Quando a maioria das pessoas estão excitadas, elas ficam molhadas, o que pode fazer com que a estimulação seja mais confortável, mais gostosa. 

6. Considere o auxílio de lubrificante sexual.

Nós acreditamos no poder do lubrificante.

7. Você pode estimular o clitóris desde dentro também, com o pênis ou vibradores.

Nem tudo mundo vai sentir o maior tesão do mundo ou alcançar orgasmos o tempo todo durante o sexo ou a masturbação—e não há nenhum problema nisso.

A coisa mais importante é você aproveitar o momento. Se você não está se divertindo, não precisa seguir em frente.

Pesquisa sobre o clitóris e o ponto G

O clitóris – em sua anatomia e função – é um tópico altamente discutido (1). Tabus sobre a discussão do prazer e sexualidade da mulher contribuíram para a falta de pesquisa nessa área. Mas, à medida que tabus são quebrados, mais pesquisas vão fornecer futuras explicações e compreensão sobre o clitóris.

Uma mão segurando um celular com o Clue app aberto

Use o Clue app para acompanhar mudanças no seu desejo sexual

A existência ou função do ponto G não é 100% esclarecida. Algumas pesquisas afirmam que ele pode ser associado com a ejaculação feminina (conhecida em inglês como “*squirting*”) (10,11).

Outras pesquisas sugerem que o ponto G não é necessariamente uma entidade física em si, mas em vez disso é um lugar onde os lados dos bulbos vestibulares do clitóris encostam na parte anterior da parede da vagina (12).

Isso sugere que o “orgasmo vaginal” possa na verdade ainda estar conectado com o clitóris – cada impulso durante a penetração vaginal ou contração dos músculos pélvicos – pode estimular o clitóris (1,2,12).

O tamanho do clitóris

Tanto a parte externa do clitóris, como a glande clitoriana e seu prepúcio, podem variar de tamanho de pessoa pra pessoa.

A exposição a androgênios durante qualquer etapa da vida, incluindo o desenvolvimento intrauterino, a infância e a idade adulta, pode fazer com o que o clitóris aumente de tamanho (13). Se denomina clitoromegalia a condição de um clitóris que é grande o suficiente para ser considerado anormal.

O pênis e o clitóris têm a mesma origem

O pênis e o clitóris têm a ver um com o outro em termos de estrutura. Na verdade, eles se originaram do mesmo tecido embrionário (tecido de desenvolvimento) (5).

Na oitava semana do desenvolvimento fetal, o cromossomo Y no DNA masculino vai ativar a diferenciação do tecido genital para desenvolver um pênis, no lugar de um clitóris (3-5). Muitas das partes do clitóris são semelhantes ao pênis, mas se diferenciam em formato e tamanho e são localizadas em diferentes partes.
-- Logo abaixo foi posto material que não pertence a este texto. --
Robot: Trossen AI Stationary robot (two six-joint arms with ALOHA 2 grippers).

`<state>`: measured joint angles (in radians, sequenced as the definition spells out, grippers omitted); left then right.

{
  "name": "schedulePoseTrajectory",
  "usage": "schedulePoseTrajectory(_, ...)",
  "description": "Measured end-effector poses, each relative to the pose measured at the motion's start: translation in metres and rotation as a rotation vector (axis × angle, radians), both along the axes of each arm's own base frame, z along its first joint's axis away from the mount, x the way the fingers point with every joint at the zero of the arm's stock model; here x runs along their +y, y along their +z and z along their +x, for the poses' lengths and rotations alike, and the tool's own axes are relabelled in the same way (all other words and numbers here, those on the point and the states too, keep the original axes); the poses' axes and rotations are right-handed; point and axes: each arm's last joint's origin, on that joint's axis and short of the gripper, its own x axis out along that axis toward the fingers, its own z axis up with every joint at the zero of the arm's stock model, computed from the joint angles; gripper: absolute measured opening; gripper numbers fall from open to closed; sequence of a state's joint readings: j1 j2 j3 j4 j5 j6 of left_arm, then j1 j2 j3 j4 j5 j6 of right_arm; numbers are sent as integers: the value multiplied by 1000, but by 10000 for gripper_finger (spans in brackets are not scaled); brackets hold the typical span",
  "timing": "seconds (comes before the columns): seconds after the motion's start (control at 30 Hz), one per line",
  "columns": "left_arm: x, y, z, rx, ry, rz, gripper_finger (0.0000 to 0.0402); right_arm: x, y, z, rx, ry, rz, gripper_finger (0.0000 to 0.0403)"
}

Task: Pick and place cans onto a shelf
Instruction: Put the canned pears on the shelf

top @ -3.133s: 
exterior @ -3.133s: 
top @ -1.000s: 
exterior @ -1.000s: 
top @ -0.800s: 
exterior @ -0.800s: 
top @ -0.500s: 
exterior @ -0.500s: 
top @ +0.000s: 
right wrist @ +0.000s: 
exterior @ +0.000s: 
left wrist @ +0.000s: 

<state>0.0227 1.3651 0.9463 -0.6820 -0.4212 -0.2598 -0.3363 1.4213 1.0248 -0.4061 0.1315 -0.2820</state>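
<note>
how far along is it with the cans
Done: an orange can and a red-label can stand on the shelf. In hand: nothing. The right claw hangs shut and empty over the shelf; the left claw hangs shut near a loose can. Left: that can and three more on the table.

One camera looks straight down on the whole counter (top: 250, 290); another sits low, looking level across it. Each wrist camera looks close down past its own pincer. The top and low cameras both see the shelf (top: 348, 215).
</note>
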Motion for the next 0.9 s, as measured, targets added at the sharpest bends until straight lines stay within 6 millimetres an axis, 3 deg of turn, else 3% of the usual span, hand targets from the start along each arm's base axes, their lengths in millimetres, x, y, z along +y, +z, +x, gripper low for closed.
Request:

Seria o clitóris um pênis pequeno – ou o pênis um clitóris gigante?

Alcançar um orgasmo é diferente para cada corpo. Experimentar com a masturbação ou com diferentes posições sexuais, além de alguma paciência, pode te ajudar a descobrir o que funciona melhor para você.

Artigo originalmente publicado em 22 de fevereiro de 2018.